Ensure the access logs include the fields you need. The bundled sample examples/simple_combined.log follows the Apache/Nginx combined format.
request_time is only present when you add it to your Nginx log format. If it is missing, prefer backend application metrics or use upstream timing fields instead.
Run commands from the repo root or update paths to point at your own logs (Kelora handles .gz files automatically).

Step 1: Inspect a Sample¶

Confirm the log format and field names before you start filtering.

kelora -f combined examples/simple_combined.log -n 5

Key fields available in the combined format:

ip, timestamp, method, path, status, bytes
Optional request_time (Nginx custom field), referer, user_agent
Use --keys or -k to display additional headers if you extended the format.

Step 2: Highlight Errors and Hotspots¶

Filter for failing requests and capture the context you need for triage.

kelora -f combined examples/simple_combined.log \
  --filter 'e.status >= 500' \
  -k timestamp,ip,status,request

Tips:

For client errors, use 'e.status >= 400 && e.status < 500'.
When the application encodes errors in the URI, add a second filter such as e.path.contains("/api/").
Use --before-context and --after-context if you need to see neighbouring requests from the same source.

Step 3: Investigate Slow Endpoints¶

Track latency outliers to confirm performance complaints or detect resource exhaustion.

kelora -f combined examples/simple_combined.log \
  --filter 'e.get_path("request_time", "0").to_float() > 1.0' \
  -k timestamp,method,path,request_time,status

If request_time is not logged:

Switch to backend service logs via Build a Service Health Snapshot.
Consider adding upstream timing variables ($upstream_response_time, $request_time) to your Nginx format so Kelora can read them directly.

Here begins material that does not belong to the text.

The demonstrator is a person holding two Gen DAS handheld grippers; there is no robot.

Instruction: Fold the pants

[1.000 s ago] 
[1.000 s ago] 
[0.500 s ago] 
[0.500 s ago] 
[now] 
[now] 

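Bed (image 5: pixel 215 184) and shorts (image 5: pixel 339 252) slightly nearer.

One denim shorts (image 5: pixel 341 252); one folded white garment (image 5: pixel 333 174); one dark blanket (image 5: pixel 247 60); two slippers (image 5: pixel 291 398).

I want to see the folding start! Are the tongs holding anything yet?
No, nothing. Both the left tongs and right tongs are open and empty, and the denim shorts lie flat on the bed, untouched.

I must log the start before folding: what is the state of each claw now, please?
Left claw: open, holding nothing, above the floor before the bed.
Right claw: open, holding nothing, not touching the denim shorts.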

Step 4: Summarise by Status and Source¶

Generate quick aggregates to prioritise remediation work or include in change reviews.

kelora -f combined examples/simple_combined.log \
  -e 'track_count("status_" + e.status)' \
  -e 'track_count("method_" + e.method)' \
  -e 'track_count(e.ip)' \
  --metrics

track_count(e.ip) highlights noisy consumers or suspicious sources.
Use track_bucket() with request_time to build latency histograms.
Run with --stats for throughput metrics and parse error counts.

Step 5: Export a Shareable Slice¶

Deliver the findings to teammates or import them into downstream tools.

kelora -f combined examples/simple_combined.log \
  --filter 'e.status >= 500' \
  -k timestamp,ip,status,request,user_agent \
  -F csv > web-errors.csv

Alternatives:

-J to produce JSON for ingestion into a SIEM.
Add --no-diagnostics to suppress diagnostics if the output is piped into another script.

Variations¶

Focus on a specific endpoint

kelora -f combined /var/log/nginx/access.log \
  --filter 'e.path.starts_with("/api/orders")' \
  -e 'track_count(e.status)' \
  --metrics

Compare time windows

kelora -f combined /var/log/nginx/access.log \
  --since "yesterday 00:00" --until "yesterday 12:00" \
  -e 'track_count("morning_" + e.status)' \
  --metrics

Detect suspicious behaviour

kelora -f combined /var/log/nginx/access.log \
  --filter 'e.method == "POST" && !e.path.starts_with("/api/")' \
  -k timestamp,ip,method,path

Process rotated archives

kelora -f combined /var/log/nginx/access.log*.gz \
  --parallel --unordered \
  -e 'track_count(e.status)' \
  --metrics

Validate and Communicate¶

Use --strict if you added new log fields and want Kelora to stop on parsing mistakes.
Attach --stats output to change reports so readers can see event counts and error rates.
Note whether request_time or other custom fields were available; this influences how teams interpret latency results.